The parenthesized entries are somewhat peripheral to understanding the
algorithm.

do_include parses #include and hands off the user-provided filename to
_cpp_execute_include.  _c_e_i doesn't do any processing itself, it
just shuffles data around and calls deeper subroutines.  It exists
because the data-shuffling is common to #include, #import, and
#include_next.

find_include_file walks down the search path.  It tacks the file name
on the end of each directory string, runs the complete pathname
through _cpp_simplify_pathname and remap_filename, and calls open_file
on the result.

open_file looks up files in the splay tree.  There are only two
circumstances where it's supposed to actually open a file: when we've
never read that file before, and when the file had a multiple-include
#ifndef and some bozo undefined the guard macro.  If the file has been
seen before but didn't have MI protection, we'll have cached its
contents in memory.  (The bit about

      /* -1 indicates a file we've opened previously, and since closed.  */
      if (file->fd != -1)
	return file;

appears to be a hangover from when we used to cache file descriptors,
not file contents.  file->fd should never be a valid fd at this
point.)

stack_include_file is rather like _cpp_execute_include, in that it
exists to hold common code.  In this case, we're sharing between
#include and reading the primary source file.  It does
read_include_file, if necessary, to get the actual file contents.
Then it sets up a buffer for the file and pushes it onto the input
stack.

read_include_file is in charge of doing the physical read.  It sucks
the entire file in all at once, then closes the file.  If we're
reading a plain file (i.e. not a pipe) and it's big enough, we do
mmap(2) instead.  I actually profiled read(2) vs mmap(2) on
increasingly large files to get a good threshold.
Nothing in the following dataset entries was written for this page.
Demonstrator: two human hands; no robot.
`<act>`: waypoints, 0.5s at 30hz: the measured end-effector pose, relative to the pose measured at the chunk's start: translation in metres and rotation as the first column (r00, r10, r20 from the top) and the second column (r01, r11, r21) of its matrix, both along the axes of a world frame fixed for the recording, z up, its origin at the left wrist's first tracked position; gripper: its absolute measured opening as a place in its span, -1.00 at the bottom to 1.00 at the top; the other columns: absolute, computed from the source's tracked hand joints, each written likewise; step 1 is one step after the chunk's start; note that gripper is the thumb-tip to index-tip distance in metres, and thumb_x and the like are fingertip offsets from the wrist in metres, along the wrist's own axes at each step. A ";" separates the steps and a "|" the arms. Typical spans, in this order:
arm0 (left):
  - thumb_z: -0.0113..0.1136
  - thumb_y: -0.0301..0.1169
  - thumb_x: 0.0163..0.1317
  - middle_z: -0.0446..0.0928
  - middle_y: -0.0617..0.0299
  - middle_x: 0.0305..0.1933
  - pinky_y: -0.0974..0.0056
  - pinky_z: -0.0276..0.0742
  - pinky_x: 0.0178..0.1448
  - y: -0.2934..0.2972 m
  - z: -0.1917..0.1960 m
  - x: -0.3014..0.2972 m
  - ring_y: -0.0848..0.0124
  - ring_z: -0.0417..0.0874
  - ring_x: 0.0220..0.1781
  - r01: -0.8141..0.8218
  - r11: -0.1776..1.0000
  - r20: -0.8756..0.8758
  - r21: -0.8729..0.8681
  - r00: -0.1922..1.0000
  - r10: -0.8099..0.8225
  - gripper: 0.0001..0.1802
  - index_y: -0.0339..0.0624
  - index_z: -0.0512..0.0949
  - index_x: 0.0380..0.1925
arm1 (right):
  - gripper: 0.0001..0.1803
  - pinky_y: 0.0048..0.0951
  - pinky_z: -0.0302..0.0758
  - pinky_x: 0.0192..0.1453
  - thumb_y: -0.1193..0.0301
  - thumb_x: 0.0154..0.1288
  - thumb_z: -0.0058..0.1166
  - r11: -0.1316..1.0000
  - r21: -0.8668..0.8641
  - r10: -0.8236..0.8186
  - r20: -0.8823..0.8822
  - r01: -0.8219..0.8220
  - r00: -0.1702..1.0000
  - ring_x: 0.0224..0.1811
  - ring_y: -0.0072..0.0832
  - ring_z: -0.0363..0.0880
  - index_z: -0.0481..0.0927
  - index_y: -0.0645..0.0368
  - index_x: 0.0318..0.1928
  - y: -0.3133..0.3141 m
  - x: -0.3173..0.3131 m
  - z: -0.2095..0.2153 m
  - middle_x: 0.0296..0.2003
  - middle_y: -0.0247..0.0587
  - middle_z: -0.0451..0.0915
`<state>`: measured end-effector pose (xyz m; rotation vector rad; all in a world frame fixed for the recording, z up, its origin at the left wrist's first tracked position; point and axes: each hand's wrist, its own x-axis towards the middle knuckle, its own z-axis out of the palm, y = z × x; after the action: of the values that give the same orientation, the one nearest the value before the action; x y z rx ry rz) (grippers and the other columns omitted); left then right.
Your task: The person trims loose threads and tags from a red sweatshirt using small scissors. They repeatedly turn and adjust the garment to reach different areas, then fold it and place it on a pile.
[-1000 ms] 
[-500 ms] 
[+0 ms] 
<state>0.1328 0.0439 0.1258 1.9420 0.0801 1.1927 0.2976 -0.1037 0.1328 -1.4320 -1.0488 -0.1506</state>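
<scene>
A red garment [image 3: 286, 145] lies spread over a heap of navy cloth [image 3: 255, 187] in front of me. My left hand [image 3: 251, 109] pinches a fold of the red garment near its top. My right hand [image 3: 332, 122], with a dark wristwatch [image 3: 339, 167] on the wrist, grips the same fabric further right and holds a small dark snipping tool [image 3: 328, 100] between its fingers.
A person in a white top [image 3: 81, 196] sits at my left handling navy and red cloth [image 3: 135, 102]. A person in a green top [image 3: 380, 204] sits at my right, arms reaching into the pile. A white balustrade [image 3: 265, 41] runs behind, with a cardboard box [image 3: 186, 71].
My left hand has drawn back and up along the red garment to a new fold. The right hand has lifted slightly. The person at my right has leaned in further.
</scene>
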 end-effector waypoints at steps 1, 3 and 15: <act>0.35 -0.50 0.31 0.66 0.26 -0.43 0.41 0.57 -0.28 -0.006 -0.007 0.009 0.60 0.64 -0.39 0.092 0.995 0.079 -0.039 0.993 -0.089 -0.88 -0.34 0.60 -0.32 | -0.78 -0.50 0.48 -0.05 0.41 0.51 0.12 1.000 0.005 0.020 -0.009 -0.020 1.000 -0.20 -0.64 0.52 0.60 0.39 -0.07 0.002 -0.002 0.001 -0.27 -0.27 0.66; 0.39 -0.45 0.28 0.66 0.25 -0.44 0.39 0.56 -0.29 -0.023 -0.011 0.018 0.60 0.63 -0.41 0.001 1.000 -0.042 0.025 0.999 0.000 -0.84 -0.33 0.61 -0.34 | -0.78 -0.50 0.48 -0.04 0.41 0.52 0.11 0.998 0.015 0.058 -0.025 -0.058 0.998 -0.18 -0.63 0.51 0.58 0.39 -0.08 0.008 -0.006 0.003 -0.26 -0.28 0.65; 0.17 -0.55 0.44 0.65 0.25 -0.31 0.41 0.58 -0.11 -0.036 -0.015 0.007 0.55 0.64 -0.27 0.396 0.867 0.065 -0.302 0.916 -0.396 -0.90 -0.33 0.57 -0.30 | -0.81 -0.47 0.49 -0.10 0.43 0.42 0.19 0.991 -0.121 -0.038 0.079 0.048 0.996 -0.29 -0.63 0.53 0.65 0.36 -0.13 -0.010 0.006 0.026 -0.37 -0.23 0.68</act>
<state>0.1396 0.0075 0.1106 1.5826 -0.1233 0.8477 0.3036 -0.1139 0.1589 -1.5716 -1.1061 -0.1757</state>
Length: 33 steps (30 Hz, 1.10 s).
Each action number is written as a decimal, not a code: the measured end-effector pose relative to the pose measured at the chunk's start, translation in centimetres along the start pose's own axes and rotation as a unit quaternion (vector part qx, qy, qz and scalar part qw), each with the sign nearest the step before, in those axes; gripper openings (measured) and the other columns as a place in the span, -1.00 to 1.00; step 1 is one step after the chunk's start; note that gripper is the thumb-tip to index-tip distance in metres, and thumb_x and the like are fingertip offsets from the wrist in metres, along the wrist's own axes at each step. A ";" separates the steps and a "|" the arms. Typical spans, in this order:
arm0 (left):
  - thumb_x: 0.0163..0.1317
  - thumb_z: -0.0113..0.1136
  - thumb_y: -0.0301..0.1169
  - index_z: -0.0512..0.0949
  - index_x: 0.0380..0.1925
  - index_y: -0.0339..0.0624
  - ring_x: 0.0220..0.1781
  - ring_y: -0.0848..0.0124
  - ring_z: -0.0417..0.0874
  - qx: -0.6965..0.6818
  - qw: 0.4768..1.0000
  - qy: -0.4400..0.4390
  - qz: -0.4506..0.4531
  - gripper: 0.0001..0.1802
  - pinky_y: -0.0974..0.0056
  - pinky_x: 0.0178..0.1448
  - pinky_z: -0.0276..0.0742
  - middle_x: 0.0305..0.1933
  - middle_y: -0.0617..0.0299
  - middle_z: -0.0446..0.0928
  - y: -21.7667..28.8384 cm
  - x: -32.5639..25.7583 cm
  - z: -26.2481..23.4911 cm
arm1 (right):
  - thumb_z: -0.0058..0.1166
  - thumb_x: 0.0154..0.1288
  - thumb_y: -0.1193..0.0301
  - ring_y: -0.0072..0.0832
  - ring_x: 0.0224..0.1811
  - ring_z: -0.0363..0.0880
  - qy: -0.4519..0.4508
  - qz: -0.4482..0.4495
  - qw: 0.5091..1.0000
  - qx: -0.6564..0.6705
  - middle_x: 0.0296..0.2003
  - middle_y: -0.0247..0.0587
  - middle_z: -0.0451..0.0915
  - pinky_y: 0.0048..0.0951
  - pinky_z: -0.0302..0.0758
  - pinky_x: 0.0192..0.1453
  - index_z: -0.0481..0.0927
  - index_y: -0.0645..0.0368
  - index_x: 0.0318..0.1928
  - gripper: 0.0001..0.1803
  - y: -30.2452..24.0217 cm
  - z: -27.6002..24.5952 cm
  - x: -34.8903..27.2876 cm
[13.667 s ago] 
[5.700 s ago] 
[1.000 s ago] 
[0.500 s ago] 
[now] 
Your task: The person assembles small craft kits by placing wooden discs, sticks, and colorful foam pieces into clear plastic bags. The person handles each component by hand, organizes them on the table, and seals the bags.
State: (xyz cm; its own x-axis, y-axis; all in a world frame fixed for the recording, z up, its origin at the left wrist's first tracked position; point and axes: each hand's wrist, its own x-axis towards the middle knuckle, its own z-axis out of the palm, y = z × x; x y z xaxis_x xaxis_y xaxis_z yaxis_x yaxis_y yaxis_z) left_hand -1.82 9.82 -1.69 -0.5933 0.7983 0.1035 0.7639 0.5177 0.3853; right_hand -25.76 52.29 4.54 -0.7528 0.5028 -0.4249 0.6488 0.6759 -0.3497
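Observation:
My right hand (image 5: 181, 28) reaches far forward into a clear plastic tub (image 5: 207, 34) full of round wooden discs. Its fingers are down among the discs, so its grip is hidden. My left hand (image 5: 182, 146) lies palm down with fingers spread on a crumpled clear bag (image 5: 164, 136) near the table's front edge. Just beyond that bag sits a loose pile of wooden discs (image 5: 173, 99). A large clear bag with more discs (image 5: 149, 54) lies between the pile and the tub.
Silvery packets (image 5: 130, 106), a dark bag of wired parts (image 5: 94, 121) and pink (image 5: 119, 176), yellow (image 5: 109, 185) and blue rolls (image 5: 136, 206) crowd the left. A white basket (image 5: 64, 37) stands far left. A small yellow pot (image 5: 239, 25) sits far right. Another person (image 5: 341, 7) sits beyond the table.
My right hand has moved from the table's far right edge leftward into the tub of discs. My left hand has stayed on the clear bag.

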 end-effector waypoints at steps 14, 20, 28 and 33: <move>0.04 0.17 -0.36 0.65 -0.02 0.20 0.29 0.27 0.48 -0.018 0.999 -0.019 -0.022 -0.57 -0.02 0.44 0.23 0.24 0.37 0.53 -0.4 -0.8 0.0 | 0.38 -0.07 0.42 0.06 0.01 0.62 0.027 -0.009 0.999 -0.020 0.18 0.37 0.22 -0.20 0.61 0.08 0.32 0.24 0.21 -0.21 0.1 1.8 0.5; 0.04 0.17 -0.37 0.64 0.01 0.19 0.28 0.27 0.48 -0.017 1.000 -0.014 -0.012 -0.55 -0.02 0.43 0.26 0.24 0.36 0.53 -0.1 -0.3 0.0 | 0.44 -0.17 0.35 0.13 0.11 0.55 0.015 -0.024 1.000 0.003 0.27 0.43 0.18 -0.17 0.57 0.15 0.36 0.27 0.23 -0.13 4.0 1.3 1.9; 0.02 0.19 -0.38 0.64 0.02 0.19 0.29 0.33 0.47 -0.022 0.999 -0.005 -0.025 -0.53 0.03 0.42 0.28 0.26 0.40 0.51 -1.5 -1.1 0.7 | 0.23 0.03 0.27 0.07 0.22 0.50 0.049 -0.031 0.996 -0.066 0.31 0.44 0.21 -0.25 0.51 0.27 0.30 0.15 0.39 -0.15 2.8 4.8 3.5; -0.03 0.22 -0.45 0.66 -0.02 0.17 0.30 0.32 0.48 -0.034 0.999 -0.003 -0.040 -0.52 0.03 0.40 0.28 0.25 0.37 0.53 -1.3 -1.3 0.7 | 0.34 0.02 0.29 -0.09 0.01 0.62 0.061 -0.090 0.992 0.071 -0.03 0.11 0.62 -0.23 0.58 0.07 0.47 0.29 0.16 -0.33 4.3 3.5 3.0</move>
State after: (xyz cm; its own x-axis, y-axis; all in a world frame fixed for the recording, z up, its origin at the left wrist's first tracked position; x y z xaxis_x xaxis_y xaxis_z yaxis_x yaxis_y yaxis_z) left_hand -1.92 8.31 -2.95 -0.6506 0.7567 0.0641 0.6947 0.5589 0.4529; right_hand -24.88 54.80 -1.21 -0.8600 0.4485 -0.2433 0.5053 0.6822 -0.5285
Important point: read_include_file ALWAYS closes the file.  It is a
bug for the file to remain open once r_i_f returns.

actual_directory is in charge of figuring out the directory containing
the current file, and sticking it on the front of the search path for
#include "FILE".

When we're done scanning a file, cpp_pop_buffer calls
_cpp_pop_file_buffer.  That's where we record that a file has been
guarded against further inclusion, and throw away the cached contents.
You'll note that we don't just blindly throw it away; there's a
reference counter which records whether there are input-stack buffers
still using the file.  This is because of recursive inclusion.  For
instance, glibc has <features.h> and <sys/cdefs.h>.  They both have MI
guards, and each includes the other.  So we'll do

  enter features.h
    enter sys/cdefs.h
      enter features.h again
	skip over entire body of features.h because of already-defined
	MI guard
      unstack features.h, notice MI guard

The two stack frames for features.h share the file contents.  If we
were to throw away the file contents when the inner frame was popped,
we'd crash when we got back to the outer frame.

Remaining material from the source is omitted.